Le parole più sensate sono arrivate da Matteo Renzi. Lo Stato è più forte di questo personaggio squallido e folle catturato grazie al coraggio delle forze dell’ordine, ha detto il segretario Pd. “Verrebbe facile tenere alta la polemica verso chi ogni giorno alimenta l’odio contro di noi — ha aggiunto —. Ma sarebbe un errore: è tempo di calma e di responsabilità, davvero. Abbassiamo subito i toni, tutti. Non strumentalizziamo questa vicenda. Lasciamo la campagna elettorale fuori da questo terribile evento. Lo Stato c’è”. Anche Luigi Di Maio ha invitato al silenzio e a non fare campagna elettorale sulla pelle della povera Pamela e dei sei africani feriti.

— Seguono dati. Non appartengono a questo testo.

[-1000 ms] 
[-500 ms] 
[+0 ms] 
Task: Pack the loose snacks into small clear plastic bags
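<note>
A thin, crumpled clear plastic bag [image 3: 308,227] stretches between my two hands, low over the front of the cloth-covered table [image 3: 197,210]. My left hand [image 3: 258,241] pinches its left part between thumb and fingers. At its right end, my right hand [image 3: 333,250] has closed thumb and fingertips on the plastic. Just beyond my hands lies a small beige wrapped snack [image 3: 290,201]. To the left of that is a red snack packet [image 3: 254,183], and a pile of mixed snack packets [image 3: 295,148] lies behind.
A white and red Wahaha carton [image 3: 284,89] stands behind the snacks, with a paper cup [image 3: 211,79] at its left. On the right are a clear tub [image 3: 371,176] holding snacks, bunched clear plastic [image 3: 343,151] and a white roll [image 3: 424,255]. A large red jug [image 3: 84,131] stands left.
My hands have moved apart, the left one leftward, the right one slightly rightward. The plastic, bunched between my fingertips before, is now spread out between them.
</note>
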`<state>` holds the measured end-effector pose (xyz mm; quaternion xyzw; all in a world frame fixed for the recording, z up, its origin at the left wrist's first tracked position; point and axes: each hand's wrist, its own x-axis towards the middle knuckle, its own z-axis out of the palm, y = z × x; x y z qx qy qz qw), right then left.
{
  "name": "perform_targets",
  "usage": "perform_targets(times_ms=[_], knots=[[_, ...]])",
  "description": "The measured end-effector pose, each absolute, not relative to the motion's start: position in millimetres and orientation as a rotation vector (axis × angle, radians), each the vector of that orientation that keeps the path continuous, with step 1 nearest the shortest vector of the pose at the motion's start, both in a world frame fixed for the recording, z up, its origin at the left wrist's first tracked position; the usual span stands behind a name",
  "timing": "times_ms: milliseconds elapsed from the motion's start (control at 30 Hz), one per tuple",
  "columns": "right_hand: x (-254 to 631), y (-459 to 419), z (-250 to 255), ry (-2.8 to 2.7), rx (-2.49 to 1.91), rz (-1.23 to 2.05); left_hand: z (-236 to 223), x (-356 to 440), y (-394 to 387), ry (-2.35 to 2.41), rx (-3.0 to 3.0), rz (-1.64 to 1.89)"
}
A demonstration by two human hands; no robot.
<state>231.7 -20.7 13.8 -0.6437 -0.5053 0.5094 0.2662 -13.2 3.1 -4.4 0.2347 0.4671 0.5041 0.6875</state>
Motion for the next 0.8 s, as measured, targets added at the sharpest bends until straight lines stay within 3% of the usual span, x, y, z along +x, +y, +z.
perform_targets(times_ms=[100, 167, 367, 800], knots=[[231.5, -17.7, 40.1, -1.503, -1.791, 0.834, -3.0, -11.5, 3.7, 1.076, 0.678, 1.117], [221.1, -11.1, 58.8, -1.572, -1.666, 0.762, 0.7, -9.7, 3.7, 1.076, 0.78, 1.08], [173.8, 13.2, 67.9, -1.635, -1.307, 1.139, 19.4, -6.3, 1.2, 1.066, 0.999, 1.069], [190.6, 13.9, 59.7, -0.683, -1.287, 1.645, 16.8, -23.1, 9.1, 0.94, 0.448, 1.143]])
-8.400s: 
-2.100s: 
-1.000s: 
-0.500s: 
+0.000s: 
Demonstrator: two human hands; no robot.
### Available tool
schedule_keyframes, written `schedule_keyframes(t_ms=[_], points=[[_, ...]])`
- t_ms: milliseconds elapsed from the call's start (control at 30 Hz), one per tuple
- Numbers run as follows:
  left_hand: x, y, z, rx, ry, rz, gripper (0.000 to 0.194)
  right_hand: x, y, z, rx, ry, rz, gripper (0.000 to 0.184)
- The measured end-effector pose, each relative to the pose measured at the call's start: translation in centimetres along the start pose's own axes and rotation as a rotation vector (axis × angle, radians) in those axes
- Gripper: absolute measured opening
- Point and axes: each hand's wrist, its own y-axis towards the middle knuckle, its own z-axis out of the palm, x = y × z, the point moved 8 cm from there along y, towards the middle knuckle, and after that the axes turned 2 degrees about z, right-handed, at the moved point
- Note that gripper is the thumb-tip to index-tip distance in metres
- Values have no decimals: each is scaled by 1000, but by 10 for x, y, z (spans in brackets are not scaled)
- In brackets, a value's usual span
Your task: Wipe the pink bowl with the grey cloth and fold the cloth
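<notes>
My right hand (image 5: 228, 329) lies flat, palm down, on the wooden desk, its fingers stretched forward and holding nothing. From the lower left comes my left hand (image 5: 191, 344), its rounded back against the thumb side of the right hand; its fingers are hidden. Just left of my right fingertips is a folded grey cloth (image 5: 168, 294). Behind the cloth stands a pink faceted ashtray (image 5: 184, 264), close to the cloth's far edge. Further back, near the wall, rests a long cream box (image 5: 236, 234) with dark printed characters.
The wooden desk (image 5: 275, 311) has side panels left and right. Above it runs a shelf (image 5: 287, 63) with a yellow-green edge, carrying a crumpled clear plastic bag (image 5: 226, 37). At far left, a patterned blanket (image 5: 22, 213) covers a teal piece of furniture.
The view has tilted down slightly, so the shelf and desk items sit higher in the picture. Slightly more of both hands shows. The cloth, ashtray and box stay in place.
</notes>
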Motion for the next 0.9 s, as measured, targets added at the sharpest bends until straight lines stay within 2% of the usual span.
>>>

Ma gli appelli alla responsabilità, una parola che sparisce da ogni campagna elettorale, sono rimasti isolati. Roberto Saviano ha definito Salvini “mandante morale” della sparatoria, che va considerata “un atto terroristico di matrice fascista”. Per Pietro Grasso il segretario leghista è “responsabile di odio”. Massimo Giannini, firma di punta della Repubblica, ha parlato di “paranza dei razzisti che nasce dall’odio inoculato dalle destre”. Parole pesanti anche da Laura Boldrini: “Incitare all’odio e sdoganare il fascismo come fa Salvini può provocare azioni violente e trasforma le nostre città in un Far west”.



Di peggio è successo a destra, dove Matteo Salvini non preso distanze nette dall’agguato. Mentre Silvio Berlusconi ha bollato la sparatoria come il “gesto di uno squilibrato che non può essere ricondotto a una lucida connotazione politica”, il suo alleato e aspirante premier leghista ha attribuito la colpa all'”immigrazione fuori controllo”, all'”invasione organizzata, voluta e finanziata in questi anni” che “porta allo scontro sociale”. La condanna verso l’aggressore (“chiunque spari è un delinquente a prescindere dal colore della pelle”) è suonata come un atto dovuto. Non è il “pieno sostegno” dato a Traini da Forza Nuova, ma non ci siamo troppo lontani. Roberto Maroni ha invece liquidato apertamente lo sparatore come “criminale fascistoide”.

In campagna elettorale Salvini pensa di cavalcare il malcontento popolare offrendo sponde a Traini o chi per lui. Ma questo potrebbe costare caro alla coalizione. Per guadagnare qualche voto per sé, il leader leghista non teme di fare perdere al centrodestra i consensi di quella quota di indecisi che oscillano tra gli ambienti moderati e non sopportano le intemerate estremiste. Costoro tra un mese potrebbero essere indotti a votare altrove. Il gioco di squadra non è di casa nella coalizione a quattro gambe. Ma prima che una mossa tattica, la condanna netta di un episodio così grave dovrebbe essere un dovere di coscienza.